Lady Pamela ‘Pamma’ Sutton, the Earl’s middle daughter, is working at Bletchley Park, decoding German messages. When she sees a newspaper article that her childhood sweetheart, flying ace Jeremy Prescott, has escaped the Stalag Luft and is back in England after being feared dead, she returns home to Farleigh, hoping to rekindle their romance.

But the suave and dashing Jeremy turns his nose up at the idea of marriage with Pamela – he just wants to get her into bed. As Pamela’s Bletchley cohort, Trixie, tells her – Jeremy is NSIT (‘Not Safe in Taxis’). This gives ‘steady as a rock’ and Pamela’s lifelong admirer, Ben, the opportunity to show her how much he cares for her as they work together to uncover the identity of the spy.

AN EXPLOSIVE REVEAL

She had not realised before that fear had a smell. She had always been told that dogs can smell fear but she’d never heard it said of humans. Yet she identified it now, sweet and palpable as she sat on the chair in a dark room. She was not sure whether the fear was coming from her own pores or was part of the building, oozing from the walls where so many people had felt terror and desperation.

Unbeknownst to her family, older sister Margot Sutton – who has been living in Paris and studying fashion under Coco Chanel inspired character, Gigi Armande – is in serious danger. She’s been taken by The Gestapo – they want to use her as bait to get information out of her lover, Gaston, a member of The Resistance, and they’ll use whatever force is necessary.

When Ben learns of a group called ‘The Ring’ (based on real life pro-Fascist movement ‘The Link’) – British aristocrats who want the war to end before Britain is destroyed, even if that means Germany wins – he begins to wonder if the spy is someone he knows.

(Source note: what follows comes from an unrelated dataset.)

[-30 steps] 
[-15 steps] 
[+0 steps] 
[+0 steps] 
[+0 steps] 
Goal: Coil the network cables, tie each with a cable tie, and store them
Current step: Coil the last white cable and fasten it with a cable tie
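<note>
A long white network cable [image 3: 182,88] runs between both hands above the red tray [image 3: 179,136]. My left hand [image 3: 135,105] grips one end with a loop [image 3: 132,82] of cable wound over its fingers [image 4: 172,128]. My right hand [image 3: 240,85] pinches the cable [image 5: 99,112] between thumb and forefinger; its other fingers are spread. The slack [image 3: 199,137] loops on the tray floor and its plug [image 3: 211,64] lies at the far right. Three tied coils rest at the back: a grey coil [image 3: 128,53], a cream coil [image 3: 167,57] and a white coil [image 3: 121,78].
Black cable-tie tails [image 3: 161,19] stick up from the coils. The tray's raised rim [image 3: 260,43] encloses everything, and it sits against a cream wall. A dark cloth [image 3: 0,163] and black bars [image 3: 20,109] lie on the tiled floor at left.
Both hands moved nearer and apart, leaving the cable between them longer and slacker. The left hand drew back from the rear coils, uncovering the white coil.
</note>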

While society’s elite enjoy a party in Jeremy’s Mayfair flat, another bomb attack takes place over London and the reckless guests gather on the roof to watch the show. At the same time, Pamela’s romantic aspirations are bombed by someone close to her.It all cumulates at Lord and Lady Sutton’s garden party where Ben and Pamela must prevent the assassination of the Prime Minister and the entire cast of characters assemble for a dramatic, gun-slinging showdown where the spy is finally revealed.

CARELESS TALK COSTS LIVES

Pamela sat staring out of the window, fighting back the nagging worry that threatened to engulf her. Someone should have broken the U-boat code for that day. Someone should have been able to warn the convoy and send out planes to protect it. Until now, her work at Bletchley had seemed like an academic puzzle unrelated to real events. But at this moment, the importance of what was being done in the huts there hit her with full force.

In Farleigh Field calls attention to the fact that many people were doing important work for their country during the war, unable to admit their true occupations to their families. The character of Pamela signs the Official Secrets Act and the Sutton family think she is undertaking tedious office work, like filing. And men like Ben may have been wrongly viewed as feeble because they weren’t on the front line, fighting with their fellow countrymen.

There’s lots of characters to love, particularly Alfie, the gamekeeper’s boy who develops a friendship with the youngest Sutton daughter, Phoebe. After their discovery of the fallen solider, the pair snoop around trying to find the spy and getting into strife. There’s also friction involving sister, Diana ‘Dido’ Sutton, who has been denied her season because of the war and parades around Farleigh looking like a fashionable land girl, batting her eyelashes at all the eligible men.

Plenty of suspenseful action scenes keep the reader engaged throughout and the subplot of the love triangle between Pamela, Ben and Jeremy plays out as expected but never ventures into cheesy territory. And although you may think you’re clever enough to correctly guess the identity of the spy, there’s a further twist you may not see coming.

Bowen deftly crafts the story with rich settings, impeccable historical accuracy and authentic characters in such a way that it feels like In Farleigh Field is a film playing inside your head. And with limited published autobiographies on the subject, Bowen allows those people who were sworn to secrecy for so long to finally have their stories told in compelling fiction.

In Farleigh Field by Rhys Bowen is published by Lake Union.